- Poster
- Directed by: T. N. Balu
- Written by: T. N. Balu
- Produced by: T. N. Balu
- Starring: Kamal Haasan; Sripriya; Elizabeth;
- Cinematography: N. K. Viswanathan
- Edited by: V. Rajagopal
- Music by: Ilaiyaraaja
- Production company: Balu Cine Arts
- Distributed by: Sri Shal Movies
- Release date: 14 July 1978;
- Running time: 127 minutes
- Country: India
- Language: Tamil

= Sattam En Kaiyil =

1978 Indian film directed by T.N Balu

Sattam En Kaiyil is a 1978 Indian Tamil-language action film written, produced and directed by T. N. Balu. The film stars Kamal Haasan and Sripriya, while Sathyaraj made his screen debut. It was released on 14 July 1978 and became a success. The film was remade in Hindi as Yeh To Kamaal Ho Gaya (1982), with Haasan reprising his role.

== Plot ==

The film revolves around twin brothers who were separated in childhood and raised by different families. One grows up to be educated and virtuous, while the other becomes an uneducated petty thief and local troublemaker. Complications arise when their girlfriends mistake one brother for the other due to their identical appearance. The story concludes with the reunion of the twin brothers.

== Production ==
Sattam En Kaiyil is the debut film of Sathyaraj. It was the cinematographer N. K. Viswanathan who recommended him to the director T. N. Balu. Sathyaraj received a salary of ₹500.

== Soundtrack ==
All songs were composed by Ilaiyaraaja. The song "Sorgam Madhuvile" was remixed by Karthik Raja for Maamadurai (2007).
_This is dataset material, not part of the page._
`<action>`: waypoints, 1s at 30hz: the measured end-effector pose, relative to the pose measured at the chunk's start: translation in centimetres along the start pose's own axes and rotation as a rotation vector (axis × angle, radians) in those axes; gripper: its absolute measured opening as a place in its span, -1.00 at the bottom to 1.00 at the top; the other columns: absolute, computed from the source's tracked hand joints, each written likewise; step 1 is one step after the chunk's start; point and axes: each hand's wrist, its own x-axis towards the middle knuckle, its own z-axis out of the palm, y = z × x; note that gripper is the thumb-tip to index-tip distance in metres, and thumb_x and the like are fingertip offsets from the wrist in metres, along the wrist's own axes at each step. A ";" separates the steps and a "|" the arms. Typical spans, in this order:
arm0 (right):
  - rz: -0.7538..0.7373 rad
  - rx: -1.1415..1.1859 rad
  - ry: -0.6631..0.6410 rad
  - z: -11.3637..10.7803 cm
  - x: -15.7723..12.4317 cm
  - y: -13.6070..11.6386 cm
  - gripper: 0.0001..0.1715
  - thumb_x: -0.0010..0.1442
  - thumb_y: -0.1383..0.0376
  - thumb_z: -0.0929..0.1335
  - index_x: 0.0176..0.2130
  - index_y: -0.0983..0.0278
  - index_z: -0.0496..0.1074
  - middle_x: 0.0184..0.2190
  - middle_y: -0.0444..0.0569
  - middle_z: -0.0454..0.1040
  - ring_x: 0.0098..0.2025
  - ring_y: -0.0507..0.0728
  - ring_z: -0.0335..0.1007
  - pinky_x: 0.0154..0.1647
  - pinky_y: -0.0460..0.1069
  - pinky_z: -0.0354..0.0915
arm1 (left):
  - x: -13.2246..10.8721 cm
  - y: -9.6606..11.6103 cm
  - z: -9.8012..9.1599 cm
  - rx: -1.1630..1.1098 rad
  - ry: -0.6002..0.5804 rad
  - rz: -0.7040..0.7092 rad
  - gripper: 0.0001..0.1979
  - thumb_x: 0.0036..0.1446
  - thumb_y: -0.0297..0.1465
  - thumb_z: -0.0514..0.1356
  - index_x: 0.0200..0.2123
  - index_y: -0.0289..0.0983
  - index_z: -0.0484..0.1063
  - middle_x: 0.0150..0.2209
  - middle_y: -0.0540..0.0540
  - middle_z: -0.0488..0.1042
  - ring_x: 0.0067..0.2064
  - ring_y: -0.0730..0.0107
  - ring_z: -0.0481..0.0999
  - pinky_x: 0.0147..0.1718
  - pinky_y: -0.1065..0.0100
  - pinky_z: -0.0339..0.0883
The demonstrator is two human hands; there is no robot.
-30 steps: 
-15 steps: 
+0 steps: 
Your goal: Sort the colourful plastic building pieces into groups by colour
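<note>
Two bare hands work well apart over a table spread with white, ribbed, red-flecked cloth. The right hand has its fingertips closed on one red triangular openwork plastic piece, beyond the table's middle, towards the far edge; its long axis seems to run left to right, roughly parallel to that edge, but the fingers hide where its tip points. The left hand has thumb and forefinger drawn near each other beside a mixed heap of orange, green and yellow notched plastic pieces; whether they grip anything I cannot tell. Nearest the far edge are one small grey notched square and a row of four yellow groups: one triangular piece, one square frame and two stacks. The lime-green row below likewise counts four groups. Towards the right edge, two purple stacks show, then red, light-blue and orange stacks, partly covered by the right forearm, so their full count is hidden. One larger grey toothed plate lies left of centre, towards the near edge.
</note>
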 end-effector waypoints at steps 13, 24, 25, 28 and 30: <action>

| Title | Singer(s) | Lyrics | Length |
| "Aazhakadalil" | Malaysia Vasudevan, S. Janaki | Kannadasan | 4:08 |
| "Sorgam Madhuvile" | S. P. Balasubrahmanyam | 4:34 |
| "Ore Idam" | P. Susheela | 4:40 |
| "Kadai Thengaiyo" | Malaysia Vasudevan | Thirupathooran | 4:35 |
| "Mera Naam Abdullah" | S. P. Balasubrahmanyam | Kannadasan | 4:10 |

== Release ==

Sattam En Kaiyil was released on 14 July 1978, by Sri Shal Movies. It was commercially successful and ran for 100 days. 100th days celebration of the film was attended by M. Karunanidhi.